I have to say, as good as the author is at creating engaging broad conflicts for her characters, it’s the smaller, interpersonal conflicts that make these books so much fun to read. Once again I found myself just as immersed in the werewolf pack’s dynamics as I was during the exciting battle scenes (if not more). The characters are all realistic and vibrant, and watching them argue and work out issues with one another is one of my little joys in life. In this book in particular, it felt like the focus was more on these interpersonal dynamics rather than the broader conflict (which I loved), but there were a couple of occasions where the plot seemed a little disjointed. That said, it all came together beautifully in the end and now I’m eager as ever to see what happens next.
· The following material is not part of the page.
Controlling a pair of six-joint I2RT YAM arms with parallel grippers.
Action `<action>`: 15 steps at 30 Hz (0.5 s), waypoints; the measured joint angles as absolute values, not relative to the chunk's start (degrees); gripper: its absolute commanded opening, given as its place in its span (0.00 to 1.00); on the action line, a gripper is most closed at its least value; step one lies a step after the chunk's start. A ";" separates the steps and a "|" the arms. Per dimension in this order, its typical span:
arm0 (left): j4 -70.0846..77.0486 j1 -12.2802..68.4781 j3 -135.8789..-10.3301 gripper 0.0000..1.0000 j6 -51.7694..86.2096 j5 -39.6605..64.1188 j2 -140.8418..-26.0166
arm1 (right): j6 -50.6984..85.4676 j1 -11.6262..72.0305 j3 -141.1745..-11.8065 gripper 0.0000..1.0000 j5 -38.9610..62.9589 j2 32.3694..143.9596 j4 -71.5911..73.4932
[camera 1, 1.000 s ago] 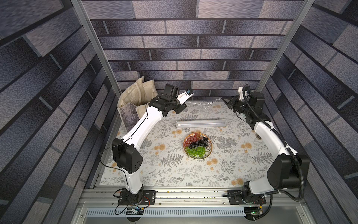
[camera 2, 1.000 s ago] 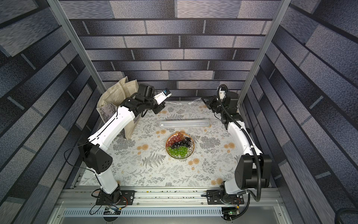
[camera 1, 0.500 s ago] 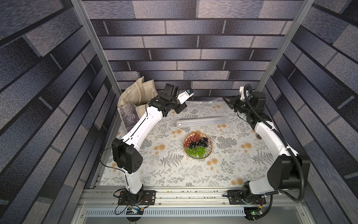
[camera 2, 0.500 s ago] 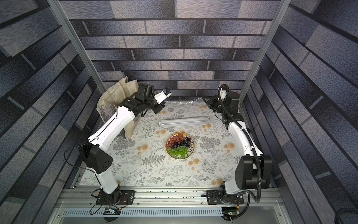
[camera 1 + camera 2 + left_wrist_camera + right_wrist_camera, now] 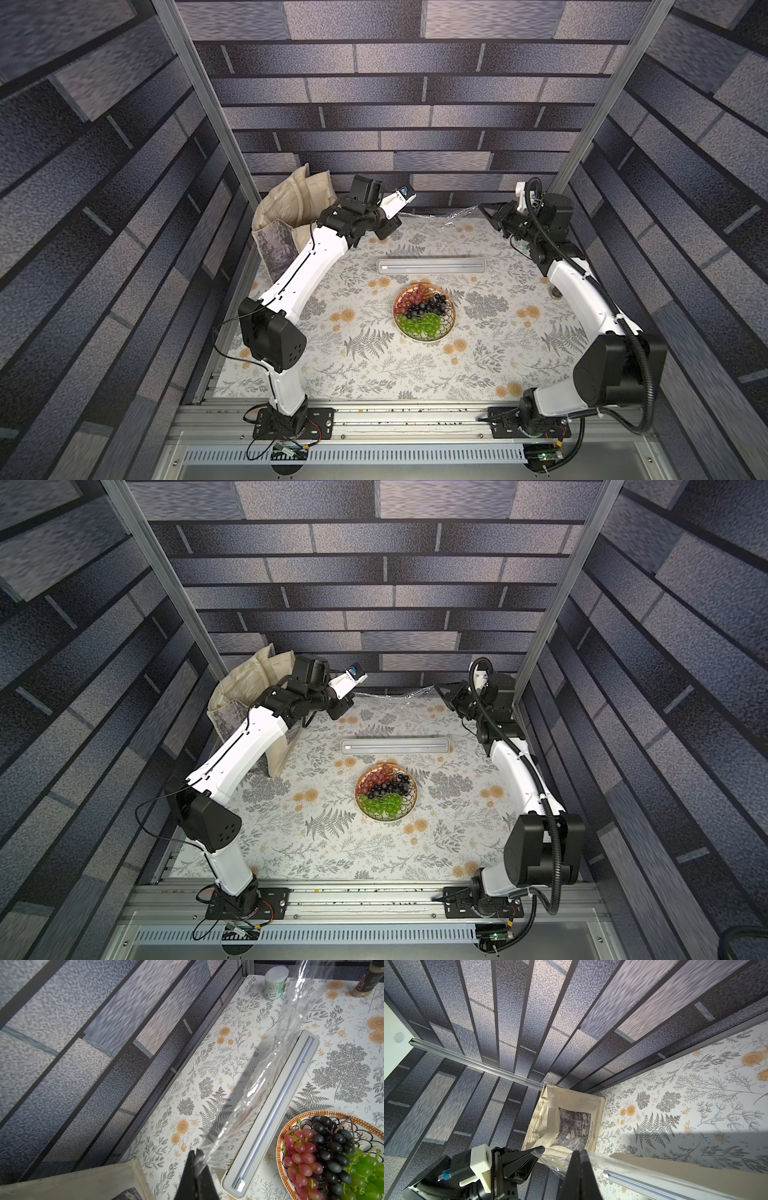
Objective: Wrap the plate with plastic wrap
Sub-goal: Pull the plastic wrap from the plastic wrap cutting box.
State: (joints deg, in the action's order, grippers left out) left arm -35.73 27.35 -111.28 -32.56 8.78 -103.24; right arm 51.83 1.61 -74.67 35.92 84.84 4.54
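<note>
Right gripper (image 5: 486, 208) has edged up-left; it and the left gripper (image 5: 195, 1165) pinch the plastic wrap (image 5: 440, 215) taut at upper centre, claws fully closed. Drawing-out seems done; next, lower it over the plate (image 5: 452, 321) at centre

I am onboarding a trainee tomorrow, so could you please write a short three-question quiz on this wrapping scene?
1. True or false: the plastic wrap already covers the plate.
2. What is the left gripper shut on? A) the dispenser box B) the plastic wrap C) the tote bag
3. Which colour of grapes lies nearest the robot's bases?

Key: 1 false; 2 B; 3 green.
</note>
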 measured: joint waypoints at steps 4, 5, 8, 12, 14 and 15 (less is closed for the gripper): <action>-36.18 27.35 -111.61 0.01 -32.56 8.78 -103.24 | 51.83 1.56 -74.89 0.00 35.90 84.82 4.49; -36.36 27.35 -111.77 0.01 -32.56 8.78 -103.24 | 51.83 1.56 -74.89 0.00 35.92 84.82 4.49; -36.53 27.35 -111.94 0.01 -32.56 8.75 -103.24 | 51.83 1.56 -74.98 0.00 35.92 84.82 4.47; -36.71 27.35 -112.27 0.01 -32.56 8.58 -103.24 | 51.83 1.56 -75.68 0.00 35.92 84.82 4.01; -36.97 27.35 -112.71 0.01 -32.56 8.56 -103.24 | 51.81 1.56 -76.03 0.00 35.92 84.82 4.01; -36.99 27.35 -112.90 0.01 -32.56 8.58 -103.24 | 51.83 1.56 -76.23 0.00 35.92 84.82 4.03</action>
As a bookseller who loved recommending titles, the “Mercy Thompson” series was easily my favorite urban fantasy to hand-sell. The story is less intimidating than say, the “Dresden Files” (which I also love) and makes a better first impression than “The Hollows” series (another favorite), and is a lot of fun to read. Now let’s face it, you’re probably not going to be very interested in my review of book 9 unless you’ve already read up to this point. If you haven’t, I’d highly recommend picking up a copy of “Moon Called,” the first in the series. Additionally, I’d recommend the Alpha and Omega series and suggest reading them alongside the Mercy books based on publication date, as the two series start to overlap as they get further along. That’s 13 books (so far) of great storytelling to look forward to! It makes me want to go back and reread them all. For those of you who have read up to this point, if you’re interested in reading more about Thomas and Marsilia, I’d recommend the short story “Fairy Gifts” found in the novella compilation “Shifting Shadows.”
I’d like to thank Berkley Publishing Group, Patricia Briggs, and NetGalley for the chance to read and review a reviewer copy of Fire Touched.